UWS Vice-Chancellor Janice Reid said when the university body looked after the 31 students and four staff who had lost homes at their uni — through a $50,000 fund-raising grant — they wondered what else they could do to help the region.
“We thought we would give them [the HSC students] a guarantee, one way of contributing after the fires,” Professor Reid said. “The UWS is very much part of the Blue Mountains and Lithgow community. A large group is suffering, when there are fires raging around you it’s very traumatic [to try to study],” she said.
Professor Reid told the group of assembled journalists at the announcement on Monday she wasn’t aware if historically another university had ever made an offer like it.

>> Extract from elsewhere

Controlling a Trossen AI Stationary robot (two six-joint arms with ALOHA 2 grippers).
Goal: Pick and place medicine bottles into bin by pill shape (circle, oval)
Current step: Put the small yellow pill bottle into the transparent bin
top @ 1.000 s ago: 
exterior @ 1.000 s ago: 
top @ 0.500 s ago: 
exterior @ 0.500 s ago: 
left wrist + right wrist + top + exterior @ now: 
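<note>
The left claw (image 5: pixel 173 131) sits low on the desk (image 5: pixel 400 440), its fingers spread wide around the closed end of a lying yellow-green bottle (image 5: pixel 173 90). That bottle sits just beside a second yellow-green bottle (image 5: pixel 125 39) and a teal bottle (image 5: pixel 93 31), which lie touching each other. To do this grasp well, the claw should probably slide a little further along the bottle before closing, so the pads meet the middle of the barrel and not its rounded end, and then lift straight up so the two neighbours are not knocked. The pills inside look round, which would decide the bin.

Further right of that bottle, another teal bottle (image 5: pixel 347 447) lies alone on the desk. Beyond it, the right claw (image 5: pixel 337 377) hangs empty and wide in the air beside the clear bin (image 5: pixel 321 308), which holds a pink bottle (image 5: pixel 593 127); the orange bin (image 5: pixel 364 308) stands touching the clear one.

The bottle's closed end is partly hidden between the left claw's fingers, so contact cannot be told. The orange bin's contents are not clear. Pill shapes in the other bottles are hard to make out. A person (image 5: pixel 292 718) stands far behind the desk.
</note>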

“Not that I know of [but] this is our community it’s something we can do. We want to ensure no Blue Mountains or Lithgow HSC student faces a setback to their plans to go university.”
Blue Mountains mayor Mark Greenhill called it an amazing gesture. “We’re a community who has had a lot of bad news,” Clr Greenhill said. “For a wounded community it tells us we don’t walk alone, we haven’t been forgotten.”
Three HSC students said it was a great relief to hear the news. Josh Zolfel, of St Columba’s at Springwood, hopes to become a PE teacher and said the news has “taken all the stress of my shoulders”. Also from St Columba’s Ben Falchi had picked UWS’s Bachelor of Business as his first choice and said the news has taken away “the uncertainly of our results ... just knowing there’s a spot for us at uni”.
Antonia Vial, who lost her homes during the fires said one minute she was studying for exams, the next she got a call about a fire in her area and left home. “When I came back my house had burnt down, it’s been really hard.”
The University will talk to all HSC students and high schools and parents to work out the best courses for the students. There are 150 courses to choose from over six campuses.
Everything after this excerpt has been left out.